É Mole? Prefeitos do Maranhão vão faturar mais que o governador do Estado




Assis Ramos (acima à esquerda), Antônio França (abaixo à esquerda), Professora Rosinha (acima à direita) e George (abaixo á direita) entre o governador Flavio Dino

No início desta semana muito se falou sobre o salário do governador do Maranhão, do vice e dos secretários estaduais e do suposto aumento nos referidos vencimentos desses políticos. Acontece é que muitos não atentaram para o piso salarial de vários prefeitos maranhenses, principalmente daqueles que vão assumir o Executivo Municipal a partir de 1º de janeiro de 2017.
Enquanto o salário do governador Flávio Dino (PCdoB) não chega ao teto de R$ 16 mil, alguns prefeitos do Maranhão ganharão mais de R$ 20 mil, sendo que o de São Luís já ganha acima desse valor, aliás, o próprio e hoje falecido João Castelo quando prefeito foi criticado por receber na época (2009) o salário de R$ 25 mil, que é bem maior que de um chefe de Estado, diga-se de passagem.
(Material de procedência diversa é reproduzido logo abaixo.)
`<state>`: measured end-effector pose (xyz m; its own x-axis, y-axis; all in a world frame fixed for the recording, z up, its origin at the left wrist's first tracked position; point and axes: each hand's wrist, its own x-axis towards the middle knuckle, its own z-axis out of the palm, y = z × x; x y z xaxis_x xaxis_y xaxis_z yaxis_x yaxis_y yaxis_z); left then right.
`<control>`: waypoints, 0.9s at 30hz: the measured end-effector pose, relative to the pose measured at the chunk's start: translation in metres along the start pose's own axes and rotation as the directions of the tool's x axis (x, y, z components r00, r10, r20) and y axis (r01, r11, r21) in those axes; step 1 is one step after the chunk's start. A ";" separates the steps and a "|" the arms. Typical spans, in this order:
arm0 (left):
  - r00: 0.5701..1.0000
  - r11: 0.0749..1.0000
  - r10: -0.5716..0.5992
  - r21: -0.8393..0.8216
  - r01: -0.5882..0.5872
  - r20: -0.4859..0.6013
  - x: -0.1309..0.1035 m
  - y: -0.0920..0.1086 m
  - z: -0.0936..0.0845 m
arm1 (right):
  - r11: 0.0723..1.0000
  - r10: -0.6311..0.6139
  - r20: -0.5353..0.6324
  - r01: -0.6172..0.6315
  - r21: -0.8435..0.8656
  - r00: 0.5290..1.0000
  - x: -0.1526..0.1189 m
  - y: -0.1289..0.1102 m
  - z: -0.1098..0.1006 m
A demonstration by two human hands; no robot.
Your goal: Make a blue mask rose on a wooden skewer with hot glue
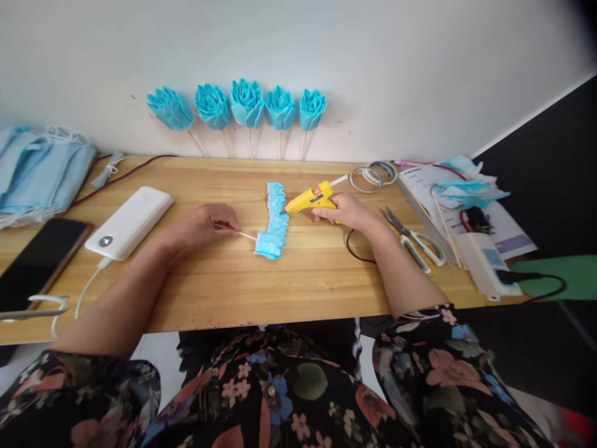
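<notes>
A pleated light-blue strip (276, 214) lies lengthwise away from me on the wooden table (209, 305), its near end folded over at the tip of a thin wooden stick (248, 236). My left hand (205, 227) pinches the other end of that stick, left of the strip. In my right hand (347, 213) is a yellow glue gun (310, 199), its nozzle pointing left at the middle of the strip. Whether the nozzle touches the strip is unclear. A white glue stick shows at the gun's back end.
Several blue flowers on sticks (247, 104) lean against the wall. On the left are stacked masks (41, 168), a phone (41, 261) and a white power bank (130, 223). At right: tape rolls (380, 174), scissors (413, 236), papers (517, 233) and a power strip (487, 267).
</notes>
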<state>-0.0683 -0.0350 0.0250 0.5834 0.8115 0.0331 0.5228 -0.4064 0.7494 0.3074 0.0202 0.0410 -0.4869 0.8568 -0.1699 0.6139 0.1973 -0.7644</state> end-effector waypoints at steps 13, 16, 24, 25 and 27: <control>1.000 1.000 -0.003 -0.008 0.003 0.026 0.000 0.005 -0.002 | 0.978 -0.084 0.042 0.075 0.196 0.996 0.000 0.012 -0.001; 1.000 1.000 -0.005 -0.015 0.005 0.017 0.000 0.004 -0.001 | 0.989 -0.065 0.065 0.056 0.137 0.996 -0.002 0.009 -0.001; 1.000 0.999 -0.025 -0.040 0.025 -0.001 0.000 0.005 -0.001 | 0.994 -0.029 0.093 0.019 0.104 0.995 -0.003 0.001 -0.003; 1.000 0.999 -0.021 -0.040 0.021 -0.001 0.000 0.006 -0.001 | 0.994 -0.031 0.092 0.022 0.105 0.995 -0.004 -0.001 -0.003; 1.000 0.999 -0.019 -0.034 0.019 0.000 0.000 0.006 -0.002 | 0.994 -0.039 0.083 0.030 0.105 0.996 -0.004 -0.003 -0.003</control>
<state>-0.0658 -0.0364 0.0307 0.5736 0.8189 0.0191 0.5119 -0.3766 0.7721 0.3095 0.0175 0.0457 -0.5604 0.8059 -0.1911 0.5300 0.1716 -0.8304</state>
Outro felizardo é o prefeito eleito na segunda maior cidade do Maranhão, Imperatriz, o delegado de Polícia Civil Francisco Assis Ramos (PMDB), que vai faturar cerca de R$ 24 mil ao mês uma vez que deve optar em continuar recebendo como PC e não como prefeito, pois o vencimento é mais rentável ao mais novo político da Região Tocantina.
Outro que vai se dar bem é o prefeito eleito na cidade de Pedreiras, Antônio França (PTB), que vai receber por mês o irrisório salário de R$ 22 mil e o vice dele, Everson Veloso, R$ 11 mil, valor similar ao que ganha um secretário estadual de Governo. Uma disparidade sem tamanho se observarmos quanto o município é pequeno e tem poucos habitantes.
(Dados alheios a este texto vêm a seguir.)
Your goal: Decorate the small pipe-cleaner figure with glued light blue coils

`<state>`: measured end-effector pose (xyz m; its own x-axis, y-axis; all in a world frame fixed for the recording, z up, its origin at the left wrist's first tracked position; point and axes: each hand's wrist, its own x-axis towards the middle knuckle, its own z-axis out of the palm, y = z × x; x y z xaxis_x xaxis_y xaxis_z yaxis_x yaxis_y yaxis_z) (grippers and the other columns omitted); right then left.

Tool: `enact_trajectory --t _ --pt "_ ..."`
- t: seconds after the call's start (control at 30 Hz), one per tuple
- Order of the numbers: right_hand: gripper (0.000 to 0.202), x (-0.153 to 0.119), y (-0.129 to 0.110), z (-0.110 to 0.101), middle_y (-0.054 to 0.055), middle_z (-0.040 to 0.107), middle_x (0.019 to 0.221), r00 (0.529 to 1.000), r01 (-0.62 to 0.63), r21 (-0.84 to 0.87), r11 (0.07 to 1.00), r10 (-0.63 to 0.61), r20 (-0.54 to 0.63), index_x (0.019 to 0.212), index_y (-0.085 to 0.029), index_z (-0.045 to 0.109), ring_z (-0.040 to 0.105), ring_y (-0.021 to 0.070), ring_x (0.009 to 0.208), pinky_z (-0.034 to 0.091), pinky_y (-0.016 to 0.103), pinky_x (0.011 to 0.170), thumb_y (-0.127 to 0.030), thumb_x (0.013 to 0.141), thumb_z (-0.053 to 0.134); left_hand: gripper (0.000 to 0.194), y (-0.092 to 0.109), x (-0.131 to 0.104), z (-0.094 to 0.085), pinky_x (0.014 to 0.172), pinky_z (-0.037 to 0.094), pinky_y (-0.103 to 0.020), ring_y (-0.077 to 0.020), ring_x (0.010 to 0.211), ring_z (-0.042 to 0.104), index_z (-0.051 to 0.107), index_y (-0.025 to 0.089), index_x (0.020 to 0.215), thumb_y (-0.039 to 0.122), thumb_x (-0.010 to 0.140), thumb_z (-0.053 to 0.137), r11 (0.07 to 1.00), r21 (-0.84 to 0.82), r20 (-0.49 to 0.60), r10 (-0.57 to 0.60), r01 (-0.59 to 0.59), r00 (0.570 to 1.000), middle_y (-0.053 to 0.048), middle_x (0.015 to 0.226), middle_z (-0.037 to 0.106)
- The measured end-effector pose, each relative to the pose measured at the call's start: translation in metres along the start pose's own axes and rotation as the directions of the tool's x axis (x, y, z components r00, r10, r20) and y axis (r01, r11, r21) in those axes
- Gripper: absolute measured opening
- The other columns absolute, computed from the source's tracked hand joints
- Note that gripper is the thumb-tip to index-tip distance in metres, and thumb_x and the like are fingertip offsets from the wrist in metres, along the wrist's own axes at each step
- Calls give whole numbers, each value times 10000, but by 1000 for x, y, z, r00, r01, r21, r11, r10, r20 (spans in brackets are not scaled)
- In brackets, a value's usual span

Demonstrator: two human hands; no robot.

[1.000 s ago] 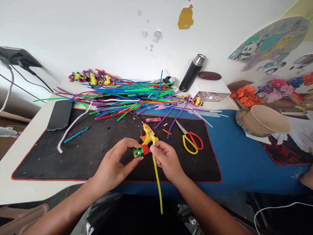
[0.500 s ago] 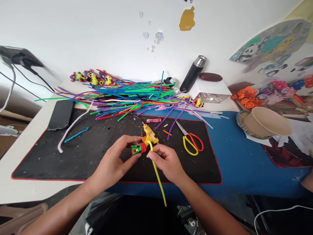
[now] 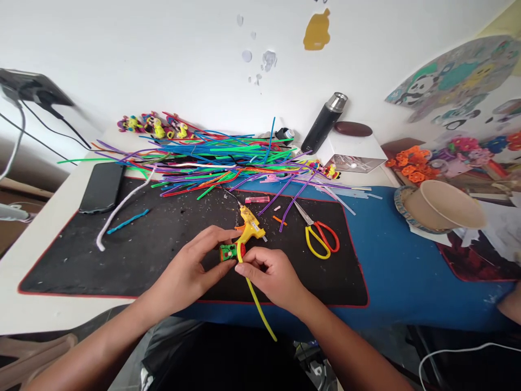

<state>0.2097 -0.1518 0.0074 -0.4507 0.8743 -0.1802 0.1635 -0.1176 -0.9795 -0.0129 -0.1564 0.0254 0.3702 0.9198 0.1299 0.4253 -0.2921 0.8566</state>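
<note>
My left hand [image 3: 195, 266] is closed on a small green and red figure [image 3: 227, 252], gripping it between thumb and fingers. A yellow pipe cleaner [image 3: 259, 309] is pinched in my right hand [image 3: 273, 276]. Its upper part lies across the red end of the figure, and its long tail hangs down toward my lap. Just beyond my hands, a yellow hot glue gun [image 3: 249, 224] lies on the black mat [image 3: 134, 260], its nozzle pointing away from me. How the pipe cleaner meets the figure's far side is hidden.
Scissors [image 3: 318, 239] with red and yellow handles lie to the right. A large pile of coloured pipe cleaners [image 3: 220, 155] spans the back. At left rest a phone [image 3: 101, 187] and a white stem [image 3: 122, 209]. A black flask [image 3: 324, 124] leans at the back; a beige bowl [image 3: 443, 203] stands right.
My right hand has moved slightly left, bringing the yellow pipe cleaner across the figure's red end. My left hand keeps its hold on the figure.
</note>
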Motion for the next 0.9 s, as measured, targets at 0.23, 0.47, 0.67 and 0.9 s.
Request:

Nos municípios de Primeira Cruz e Cururupu, por exemplo (outros dois nanicos) onde foram eleitos George e a professora Rosinha (PCdoB), respectivamente, cada um vai custar aos cofres públicos ao mês o valor de R$ 18 mil.
Todos esses ‘megas’ reajustes salariais nos municípios acima referidos, entre tantos que não foram citados, foram definidos durante votação nas Câmaras Municipais de cada cidade recentemente, pelos próprios vereadores que aumentaram também os próprios salários.